A total of 25 aircraft belonging to coalition forces have been shot down since the war began, 18 of those American. The U.S. military says allied planes have shot down 39 Iraqi aircraft.
Allied aircraft flew a total of 2,800 missions yesterday, an increase of about 15 percent over recent days. General Neal said 200 bombing missions were directed against units of the Republican Guards, who "are getting the focus of our efforts."
U.S. and Saudi officers also reported a further increase in the number of Iraqi deserters, to the highest daily total reported so far. General Neal said that in the 24 hours ending yesterday afternoon, 42 Iraqis surrendered to U.S. forces. A Saudi spokesman said 16 others surrendered to Saudi troops and another 17 to Egyptian units.
Before he left Saudi Arabia, Mr. Cheney projected confidence about the eventual outcome of the conflict, ruling out any cease-fire unless Iraq withdrew from Kuwait. He expressed certainty that Saddam Hussein, the Iraqi president, had no chance of a military victory.
"My personal belief is there isn't anything he can do at this stage that would reverse the basic, fundamental course of the war," Mr. Cheney said. "It seems to me there is only going to be one outcome, and that's going to be his defeat."
That confidence was echoed by British Foreign Secretary Douglas Hurd, speaking here after conferring with the Saudi foreign minister, Prince Saud al-Faisal.
Mr. Hurd's talks here and a session Saturday with Egyptian President Hosni Mubarak in Cairo included discussions of postwar security arrangements, Mr. Hurd said, a sign that the main Arab coalition partners are counting on Mr. Hussein's defeat.
Mr. Hurd promised that the West would not try to impose a security plan of its own and said London had ruled out permanently stationing British ground forces in the region.
"The idea is that the initiatives have to come from here, from the region," Mr. Hurd said. "What we need is a collective response, and it is clear that is beginning to take shape."
The visit of Mr. Cheney and General Powell, the first to the region since the war began Jan. 17, marked the end of one stage of the conflict, the chapter in which coalition leaders waited to assess the effectiveness of the first air strikes.
While officials generally expressed satisfaction with the results, Mr. Cheney sounded taken aback at the size of the Iraqi forces surviving three weeks of around-the-clock bombing.
"With respect to his total force, he retains a very significant part of what was the world's fourth-largest army," Mr. Cheney said. "I doubt it's the fourth-largest anymore; it's smaller than that.
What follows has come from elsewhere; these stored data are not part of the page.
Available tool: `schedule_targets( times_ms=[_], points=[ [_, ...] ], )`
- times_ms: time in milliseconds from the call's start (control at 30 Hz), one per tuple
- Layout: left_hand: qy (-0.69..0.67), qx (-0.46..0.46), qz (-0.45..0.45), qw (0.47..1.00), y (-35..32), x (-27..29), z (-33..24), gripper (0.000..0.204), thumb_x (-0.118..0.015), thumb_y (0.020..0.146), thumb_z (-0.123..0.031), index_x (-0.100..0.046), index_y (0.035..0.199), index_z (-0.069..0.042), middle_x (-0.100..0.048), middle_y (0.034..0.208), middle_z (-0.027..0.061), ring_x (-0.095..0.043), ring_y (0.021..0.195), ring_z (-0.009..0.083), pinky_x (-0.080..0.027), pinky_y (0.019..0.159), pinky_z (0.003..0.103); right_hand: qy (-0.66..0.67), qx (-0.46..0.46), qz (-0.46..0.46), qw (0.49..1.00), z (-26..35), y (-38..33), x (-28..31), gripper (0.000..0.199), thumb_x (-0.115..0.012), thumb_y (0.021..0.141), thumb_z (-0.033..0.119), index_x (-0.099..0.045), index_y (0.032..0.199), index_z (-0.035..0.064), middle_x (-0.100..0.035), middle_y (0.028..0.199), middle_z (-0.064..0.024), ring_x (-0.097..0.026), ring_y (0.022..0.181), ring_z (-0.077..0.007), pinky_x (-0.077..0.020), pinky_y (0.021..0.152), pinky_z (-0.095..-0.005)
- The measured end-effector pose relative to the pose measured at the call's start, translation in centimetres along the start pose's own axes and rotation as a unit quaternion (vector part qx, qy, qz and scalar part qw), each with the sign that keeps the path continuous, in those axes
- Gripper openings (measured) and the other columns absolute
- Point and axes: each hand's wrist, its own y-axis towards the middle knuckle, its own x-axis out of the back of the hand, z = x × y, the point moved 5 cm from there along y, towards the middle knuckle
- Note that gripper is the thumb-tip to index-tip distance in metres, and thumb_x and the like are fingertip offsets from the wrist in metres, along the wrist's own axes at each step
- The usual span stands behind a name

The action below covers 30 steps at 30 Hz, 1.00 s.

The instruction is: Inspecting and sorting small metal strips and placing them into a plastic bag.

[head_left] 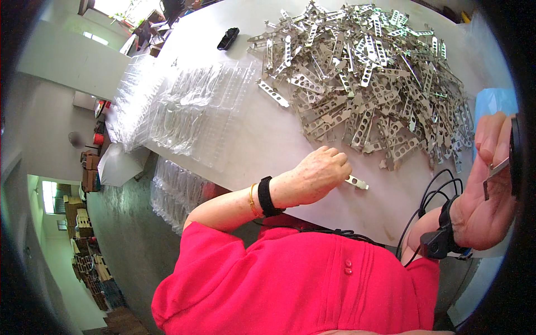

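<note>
My left hand (314,175) is closed, knuckles up, just in front of the pile. One end of a perforated metal bracket (357,182) sticks out from under its fingers; the rest is hidden. At the right edge my right hand (484,187) is raised, palm showing and fingers curled. A thin metal bracket (494,174) with a bent end lies across that palm, partly cut off by the dark rim. Beyond both hands spreads a big heap of loose silvery brackets (379,84) with round holes. A single bracket (273,93) lies at the heap's left edge.
Stacked clear plastic trays (195,111) cover the left of the white table (251,148), and more trays (180,190) stand below its edge. A small black object (228,39) sits at the back. Black cables (427,195) run by my right wrist. Blue plastic (494,100) is behind my right hand.
</note>
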Motion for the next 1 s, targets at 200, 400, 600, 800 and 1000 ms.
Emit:
schedule_targets(
  times_ms=[200, 400, 600, 800, 1000],
  points=[
    [0.0, -0.014, 0.011, 1.0, -0.3, -0.5, 0.0, 0.014, -0.063, 0.075, -0.002, -0.057, 0.087, -0.004, -0.058, 0.09, 0.0119, -0.06, 0.09, 0.0314, -0.049, 0.08, 0.041, 0.077, 0.051, 0.01, 0.996, 0.1, 1.2, -1.4, 0.016, -0.047, 0.098, 0.022, -0.038, 0.094, 0.0093, -0.043, 0.083, -0.0066, -0.042, 0.075, -0.0212, -0.0368, 0.071, -0.033],
    [-0.16, 0.023, 0.013, 0.987, 0.1, 0.8, -0.1, 0.01, -0.064, 0.083, -0.003, -0.061, 0.093, 0.0, -0.064, 0.087, 0.0132, -0.065, 0.082, 0.0334, -0.053, 0.073, 0.042, 0.033, 0.008, -0.046, 0.998, 0.2, 0.9, -1.6, 0.015, -0.049, 0.097, 0.015, -0.041, 0.085, 0.0135, -0.035, 0.08, 0.0004, -0.034, 0.075, -0.0144, -0.0273, 0.072, -0.0332],
    [-0.709, 0.113, -0.058, 0.694, 2.9, 4.4, 2.4, 0.011, -0.064, 0.1, -0.009, -0.064, 0.108, -0.002, -0.072, 0.097, 0.0075, -0.071, 0.087, 0.0161, -0.058, 0.074, 0.029, 0.023, -0.016, -0.079, 0.996, 0.0, 0.6, -1.8, 0.022, -0.044, 0.107, 0.026, -0.049, 0.096, 0.0074, -0.046, 0.081, -0.0016, -0.042, 0.073, -0.0138, -0.0341, 0.069, -0.0315],
    [-0.808, 0.148, -0.106, 0.56, 4.4, 4.4, 5.3, 0.017, -0.061, 0.101, -0.008, -0.058, 0.117, -0.005, -0.072, 0.105, 0.0152, -0.073, 0.094, 0.024, -0.06, 0.083, 0.035, 0.012, -0.032, -0.087, 0.996, -0.4, 0.9, -2.9, 0.025, -0.045, 0.107, 0.025, -0.053, 0.109, 0.0008, -0.051, 0.082, -0.0039, -0.047, 0.072, -0.0138, -0.0381, 0.066, -0.0282],
    [-0.82, 0.149, -0.117, 0.54, 4.1, 2.3, 6.8, 0.01, -0.06, 0.101, -0.01, -0.056, 0.111, -0.008, -0.072, 0.108, 0.0186, -0.074, 0.094, 0.0266, -0.06, 0.085, 0.038, 0.031, -0.097, -0.114, 0.988, -2.3, 0.7, -4.4, 0.023, -0.052, 0.106, 0.021, -0.055, 0.113, -0.0009, -0.055, 0.08, -0.0052, -0.048, 0.069, -0.012, -0.0407, 0.063, -0.0277]
  ],
)
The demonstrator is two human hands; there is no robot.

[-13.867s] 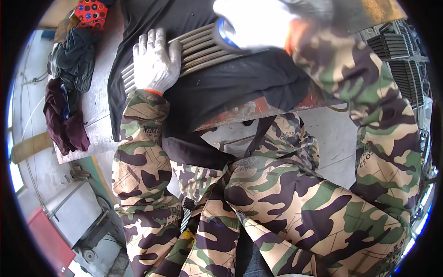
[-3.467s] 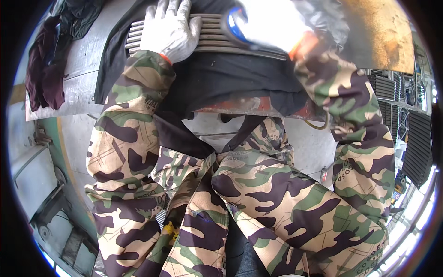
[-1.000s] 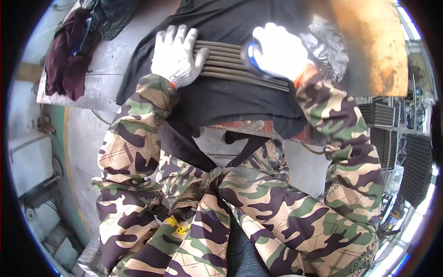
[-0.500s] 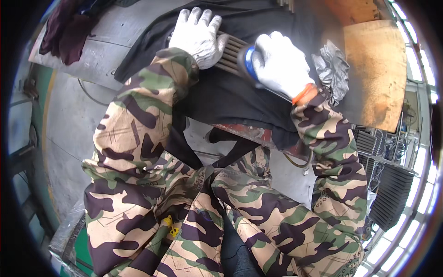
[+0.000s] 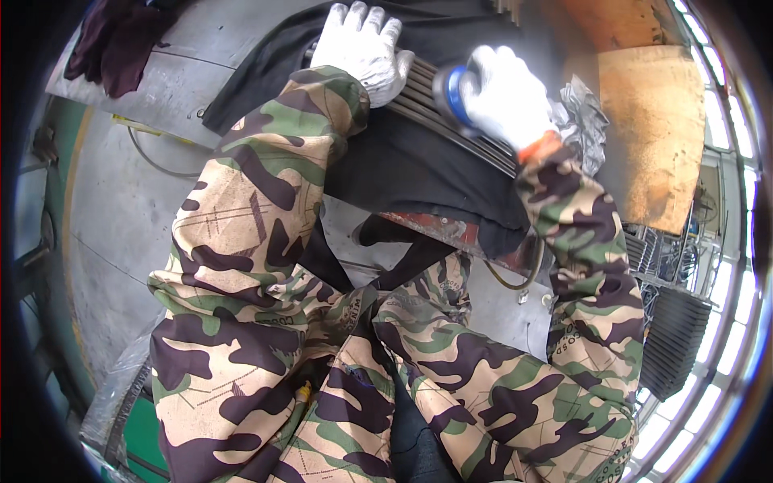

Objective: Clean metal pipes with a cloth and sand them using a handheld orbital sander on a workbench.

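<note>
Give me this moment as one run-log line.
Left gloved hand: laid across metal rods | Right gloved hand: gripping round blue-banded tool over rods | Under rods: black cloth

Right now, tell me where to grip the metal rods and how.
Probably crosswise at the near long edge of the metal rods, toward their lower-right ends, coming from the near side: they lie flat side by side on the black cloth, that edge shows bare, and the left hand lies across the upper-left part.
</note>
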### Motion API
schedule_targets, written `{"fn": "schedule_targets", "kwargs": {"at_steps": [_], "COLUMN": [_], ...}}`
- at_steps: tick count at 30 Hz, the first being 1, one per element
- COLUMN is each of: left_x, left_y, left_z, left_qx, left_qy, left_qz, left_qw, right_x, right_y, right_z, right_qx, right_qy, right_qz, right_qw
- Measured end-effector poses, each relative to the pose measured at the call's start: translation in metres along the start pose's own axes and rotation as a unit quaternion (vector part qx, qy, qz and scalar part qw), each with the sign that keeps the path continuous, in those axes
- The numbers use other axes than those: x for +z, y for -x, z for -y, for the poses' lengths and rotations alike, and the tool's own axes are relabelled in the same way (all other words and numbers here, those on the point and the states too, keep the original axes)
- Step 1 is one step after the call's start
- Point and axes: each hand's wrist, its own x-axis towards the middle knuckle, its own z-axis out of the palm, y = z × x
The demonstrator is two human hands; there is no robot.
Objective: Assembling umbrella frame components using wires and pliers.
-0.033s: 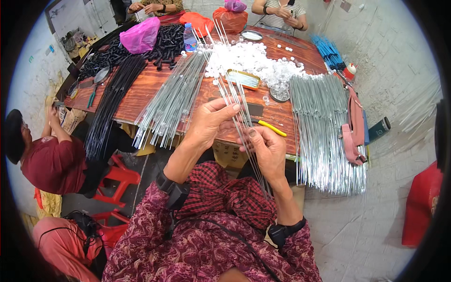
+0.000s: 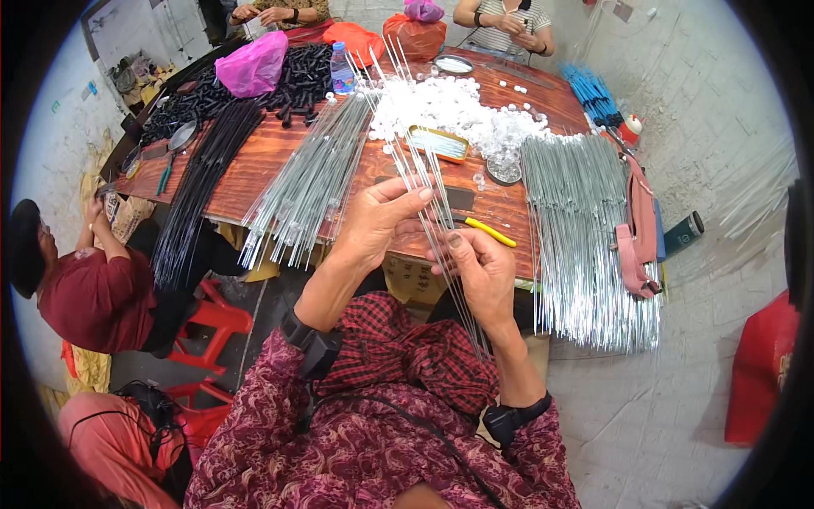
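Both my hands are raised over the near edge of the table, closed around a loose bundle of thin clear rods (image 2: 462, 297). My left hand (image 2: 373, 222) pinches them between thumb and fingers. Lower down and to the right, my right hand (image 2: 483, 267) grips the same rods, thumb on top. The rods slant from the far side of the table down toward my lap, spreading apart at their upper ends. Just beyond my right hand lies a yellow-handled tool (image 2: 490, 232). Behind the rods is an open yellow-rimmed tin (image 2: 454, 151) with pale contents.
White and clear caps (image 2: 441, 106) are heaped mid-table. Long clear rods lie in a left bundle (image 2: 314, 170) and a right stack (image 2: 585, 212), under a pink strap (image 2: 636, 246). Black rods (image 2: 208, 178) and black parts are farther left. People sit left and across.
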Motion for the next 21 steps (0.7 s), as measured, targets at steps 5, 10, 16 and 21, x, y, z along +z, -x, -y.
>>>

But I think that nobody in a senior position wants to underestimate the size, the capability of the force that's left."
Iraq could still scramble large numbers of aircraft in a one-time attempt to overwhelm the coalition's air defenses, launch a ground offensive or use chemical weapons in an unexpected way, Mr. Cheney said.
Many efforts by coalition forces had gone well, he said. Iraq's air force "has reached the point of ineffectiveness." Its navy was "virtually non-existent." Facilities for manufacturing chemical, biological or nuclear weapons were "for the most part destroyed."
Mr. Cheney was more cautious describing the effect of air strikes against units of the Republican Guard, the core of the Iraqi ground force in Kuwait. Units were "hard hit," he said, but damage remained difficult to measure.
U.S. military officers have reported the destruction of roughly 20 percent of Iraq's tanks, artillery and armored personnel carriers. Less certain is the bombing's effect on troop morale.
"Some of those divisions have been eroded more significantly than others, but I think they've been hard hit," Mr. Cheney said. "We may never know, though, until we actually force them to move out of their positions, and try to fight them as a unit, exactly how badly they've been hit."